* **What the exercise asks**
Pull each line containing "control" out of the data and copy it.

Data extracted from a collection
= = = = =

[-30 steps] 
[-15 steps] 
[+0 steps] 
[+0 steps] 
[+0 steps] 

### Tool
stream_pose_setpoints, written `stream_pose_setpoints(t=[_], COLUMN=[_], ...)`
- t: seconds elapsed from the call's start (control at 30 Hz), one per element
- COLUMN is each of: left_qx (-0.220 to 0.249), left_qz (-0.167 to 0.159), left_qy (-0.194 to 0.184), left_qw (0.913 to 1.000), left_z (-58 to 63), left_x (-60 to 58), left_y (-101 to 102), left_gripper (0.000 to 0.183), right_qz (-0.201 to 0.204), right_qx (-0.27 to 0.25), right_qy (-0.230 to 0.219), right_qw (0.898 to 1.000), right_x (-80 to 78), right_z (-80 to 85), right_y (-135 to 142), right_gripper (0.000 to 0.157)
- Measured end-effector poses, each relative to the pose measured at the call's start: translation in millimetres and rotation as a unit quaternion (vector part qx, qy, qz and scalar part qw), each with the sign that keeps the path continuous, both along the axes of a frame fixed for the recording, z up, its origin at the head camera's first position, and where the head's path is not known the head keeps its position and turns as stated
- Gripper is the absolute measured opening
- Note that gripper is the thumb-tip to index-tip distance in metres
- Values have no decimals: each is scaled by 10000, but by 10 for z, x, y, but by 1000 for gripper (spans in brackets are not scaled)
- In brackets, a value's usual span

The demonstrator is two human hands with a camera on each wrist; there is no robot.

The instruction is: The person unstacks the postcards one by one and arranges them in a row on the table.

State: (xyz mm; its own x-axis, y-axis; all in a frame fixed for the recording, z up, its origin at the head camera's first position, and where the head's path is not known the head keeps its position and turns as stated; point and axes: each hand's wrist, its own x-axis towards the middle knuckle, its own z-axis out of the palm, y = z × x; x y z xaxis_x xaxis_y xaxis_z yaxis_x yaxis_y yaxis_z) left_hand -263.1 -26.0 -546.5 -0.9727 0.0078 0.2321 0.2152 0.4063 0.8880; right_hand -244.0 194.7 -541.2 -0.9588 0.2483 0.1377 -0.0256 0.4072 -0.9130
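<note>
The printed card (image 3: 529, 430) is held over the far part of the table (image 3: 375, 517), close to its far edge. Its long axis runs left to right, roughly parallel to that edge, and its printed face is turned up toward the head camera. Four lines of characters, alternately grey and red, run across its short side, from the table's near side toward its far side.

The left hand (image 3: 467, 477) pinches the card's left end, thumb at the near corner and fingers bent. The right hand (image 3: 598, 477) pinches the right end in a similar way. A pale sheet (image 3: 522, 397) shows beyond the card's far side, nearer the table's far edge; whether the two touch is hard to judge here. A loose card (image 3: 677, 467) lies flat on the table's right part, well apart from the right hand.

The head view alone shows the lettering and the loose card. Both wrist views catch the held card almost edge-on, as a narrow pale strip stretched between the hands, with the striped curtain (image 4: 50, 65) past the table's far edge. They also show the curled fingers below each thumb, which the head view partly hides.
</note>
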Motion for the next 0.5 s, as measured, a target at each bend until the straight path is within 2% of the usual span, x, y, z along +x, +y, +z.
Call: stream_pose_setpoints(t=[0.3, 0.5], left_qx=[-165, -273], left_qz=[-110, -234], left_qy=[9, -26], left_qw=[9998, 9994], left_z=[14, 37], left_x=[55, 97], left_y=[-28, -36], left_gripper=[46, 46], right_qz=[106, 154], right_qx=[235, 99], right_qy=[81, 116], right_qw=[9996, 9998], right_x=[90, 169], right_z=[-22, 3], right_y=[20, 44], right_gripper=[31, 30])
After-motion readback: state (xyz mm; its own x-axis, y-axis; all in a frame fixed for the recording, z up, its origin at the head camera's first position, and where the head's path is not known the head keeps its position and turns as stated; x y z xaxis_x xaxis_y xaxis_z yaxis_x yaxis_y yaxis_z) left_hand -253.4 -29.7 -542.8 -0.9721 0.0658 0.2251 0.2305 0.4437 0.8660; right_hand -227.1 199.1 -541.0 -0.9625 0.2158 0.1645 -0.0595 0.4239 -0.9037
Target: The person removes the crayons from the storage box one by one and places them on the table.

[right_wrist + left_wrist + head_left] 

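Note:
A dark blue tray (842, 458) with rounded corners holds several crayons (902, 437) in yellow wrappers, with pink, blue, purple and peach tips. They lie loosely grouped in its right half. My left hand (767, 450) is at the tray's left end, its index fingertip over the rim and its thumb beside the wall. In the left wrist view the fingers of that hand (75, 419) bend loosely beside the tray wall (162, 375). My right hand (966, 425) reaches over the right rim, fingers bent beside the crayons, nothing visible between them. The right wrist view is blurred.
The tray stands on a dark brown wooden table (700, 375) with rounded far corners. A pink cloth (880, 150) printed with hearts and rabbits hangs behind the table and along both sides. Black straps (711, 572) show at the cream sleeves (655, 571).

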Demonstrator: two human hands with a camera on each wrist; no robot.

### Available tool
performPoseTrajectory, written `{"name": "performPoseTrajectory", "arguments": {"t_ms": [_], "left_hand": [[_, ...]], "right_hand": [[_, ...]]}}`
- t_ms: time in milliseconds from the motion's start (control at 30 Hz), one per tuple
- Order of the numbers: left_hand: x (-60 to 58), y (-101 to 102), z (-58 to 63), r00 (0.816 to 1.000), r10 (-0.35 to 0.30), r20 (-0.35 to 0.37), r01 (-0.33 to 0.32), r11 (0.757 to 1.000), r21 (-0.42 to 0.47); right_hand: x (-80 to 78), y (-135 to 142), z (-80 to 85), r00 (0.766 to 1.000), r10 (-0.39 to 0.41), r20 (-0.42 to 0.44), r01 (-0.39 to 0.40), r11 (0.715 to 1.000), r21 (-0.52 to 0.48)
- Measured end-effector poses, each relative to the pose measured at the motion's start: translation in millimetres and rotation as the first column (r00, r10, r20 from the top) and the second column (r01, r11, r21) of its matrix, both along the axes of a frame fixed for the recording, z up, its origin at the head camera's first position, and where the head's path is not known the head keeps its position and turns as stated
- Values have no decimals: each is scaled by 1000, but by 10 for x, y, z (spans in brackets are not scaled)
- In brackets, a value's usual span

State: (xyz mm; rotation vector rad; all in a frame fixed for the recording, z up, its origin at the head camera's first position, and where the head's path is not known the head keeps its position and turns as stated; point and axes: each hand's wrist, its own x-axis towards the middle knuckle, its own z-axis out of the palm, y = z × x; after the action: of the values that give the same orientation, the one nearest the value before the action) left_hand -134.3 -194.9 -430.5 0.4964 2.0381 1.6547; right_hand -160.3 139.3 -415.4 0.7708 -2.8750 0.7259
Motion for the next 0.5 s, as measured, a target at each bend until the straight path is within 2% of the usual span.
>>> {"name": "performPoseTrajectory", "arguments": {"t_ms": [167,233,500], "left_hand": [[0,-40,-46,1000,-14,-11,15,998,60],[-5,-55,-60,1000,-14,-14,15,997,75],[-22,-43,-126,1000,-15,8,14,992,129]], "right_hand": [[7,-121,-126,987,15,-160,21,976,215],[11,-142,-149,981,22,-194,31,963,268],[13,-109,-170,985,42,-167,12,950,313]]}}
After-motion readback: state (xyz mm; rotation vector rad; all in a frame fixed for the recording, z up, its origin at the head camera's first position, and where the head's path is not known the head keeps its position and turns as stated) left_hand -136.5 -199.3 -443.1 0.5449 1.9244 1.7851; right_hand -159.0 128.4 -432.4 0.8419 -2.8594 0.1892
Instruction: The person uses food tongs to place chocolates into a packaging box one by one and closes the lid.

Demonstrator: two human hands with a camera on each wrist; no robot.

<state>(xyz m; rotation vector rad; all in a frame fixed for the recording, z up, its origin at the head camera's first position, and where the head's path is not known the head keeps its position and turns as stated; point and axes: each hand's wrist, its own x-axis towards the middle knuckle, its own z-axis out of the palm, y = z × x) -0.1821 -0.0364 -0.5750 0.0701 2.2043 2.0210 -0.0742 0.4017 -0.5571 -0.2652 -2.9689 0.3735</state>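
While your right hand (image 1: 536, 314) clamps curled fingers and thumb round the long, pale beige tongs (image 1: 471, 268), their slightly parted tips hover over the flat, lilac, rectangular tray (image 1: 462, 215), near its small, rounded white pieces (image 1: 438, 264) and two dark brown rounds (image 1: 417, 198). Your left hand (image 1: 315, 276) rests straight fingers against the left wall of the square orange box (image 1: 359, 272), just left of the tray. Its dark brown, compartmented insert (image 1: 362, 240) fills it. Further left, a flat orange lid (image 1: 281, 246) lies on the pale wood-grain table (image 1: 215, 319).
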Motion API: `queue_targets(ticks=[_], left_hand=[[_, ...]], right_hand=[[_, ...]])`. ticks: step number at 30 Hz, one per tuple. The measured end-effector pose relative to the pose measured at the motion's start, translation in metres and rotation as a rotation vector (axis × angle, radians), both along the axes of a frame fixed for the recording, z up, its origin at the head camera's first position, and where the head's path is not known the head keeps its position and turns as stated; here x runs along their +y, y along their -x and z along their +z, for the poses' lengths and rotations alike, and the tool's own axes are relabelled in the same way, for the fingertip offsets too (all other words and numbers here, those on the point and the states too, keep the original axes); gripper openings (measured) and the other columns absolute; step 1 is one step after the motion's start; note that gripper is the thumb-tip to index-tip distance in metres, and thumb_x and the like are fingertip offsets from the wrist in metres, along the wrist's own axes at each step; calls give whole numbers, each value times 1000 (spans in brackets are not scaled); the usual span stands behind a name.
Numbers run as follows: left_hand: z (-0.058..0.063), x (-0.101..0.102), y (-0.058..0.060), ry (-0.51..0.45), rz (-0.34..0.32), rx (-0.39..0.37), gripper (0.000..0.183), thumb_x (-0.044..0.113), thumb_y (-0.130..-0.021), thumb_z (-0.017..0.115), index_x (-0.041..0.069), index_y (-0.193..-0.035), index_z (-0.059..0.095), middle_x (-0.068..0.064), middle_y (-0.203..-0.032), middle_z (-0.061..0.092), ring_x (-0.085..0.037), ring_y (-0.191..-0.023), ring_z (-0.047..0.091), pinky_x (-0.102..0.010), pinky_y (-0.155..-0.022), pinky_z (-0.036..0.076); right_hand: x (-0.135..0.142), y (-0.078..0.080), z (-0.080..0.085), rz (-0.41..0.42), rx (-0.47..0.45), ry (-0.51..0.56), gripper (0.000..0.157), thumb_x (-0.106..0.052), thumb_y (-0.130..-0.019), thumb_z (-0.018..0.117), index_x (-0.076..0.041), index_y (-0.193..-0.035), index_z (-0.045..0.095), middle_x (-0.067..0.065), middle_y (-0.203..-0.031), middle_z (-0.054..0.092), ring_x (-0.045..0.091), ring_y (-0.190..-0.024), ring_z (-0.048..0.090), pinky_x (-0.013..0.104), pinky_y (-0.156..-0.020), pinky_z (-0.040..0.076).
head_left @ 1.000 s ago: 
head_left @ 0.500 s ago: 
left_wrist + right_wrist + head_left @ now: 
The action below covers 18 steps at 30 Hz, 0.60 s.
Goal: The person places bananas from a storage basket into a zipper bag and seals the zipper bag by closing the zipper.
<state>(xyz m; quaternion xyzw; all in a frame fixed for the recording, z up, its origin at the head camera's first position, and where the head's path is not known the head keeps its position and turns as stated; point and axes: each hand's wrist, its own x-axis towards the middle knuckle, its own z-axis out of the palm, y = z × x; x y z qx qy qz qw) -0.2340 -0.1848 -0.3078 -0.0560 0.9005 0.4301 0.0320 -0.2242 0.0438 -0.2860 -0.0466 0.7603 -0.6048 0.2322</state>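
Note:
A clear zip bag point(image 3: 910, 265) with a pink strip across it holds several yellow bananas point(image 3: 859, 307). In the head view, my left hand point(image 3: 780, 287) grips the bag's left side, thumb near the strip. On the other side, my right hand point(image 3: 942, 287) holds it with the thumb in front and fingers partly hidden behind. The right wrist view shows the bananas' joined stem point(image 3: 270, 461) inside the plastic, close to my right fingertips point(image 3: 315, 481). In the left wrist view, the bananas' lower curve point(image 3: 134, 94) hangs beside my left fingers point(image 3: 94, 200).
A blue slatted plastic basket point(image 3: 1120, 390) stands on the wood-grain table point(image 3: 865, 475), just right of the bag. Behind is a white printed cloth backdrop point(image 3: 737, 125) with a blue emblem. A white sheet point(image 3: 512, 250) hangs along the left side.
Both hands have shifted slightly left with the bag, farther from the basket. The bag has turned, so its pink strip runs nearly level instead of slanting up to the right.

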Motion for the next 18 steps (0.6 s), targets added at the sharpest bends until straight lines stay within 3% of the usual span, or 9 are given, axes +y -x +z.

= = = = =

* **Response area**
- t: seconds elapsed from the call's start (control at 30 Hz), one per element
- t_ms: time in milliseconds from the motion's start (control at 30 Hz), one per tuple

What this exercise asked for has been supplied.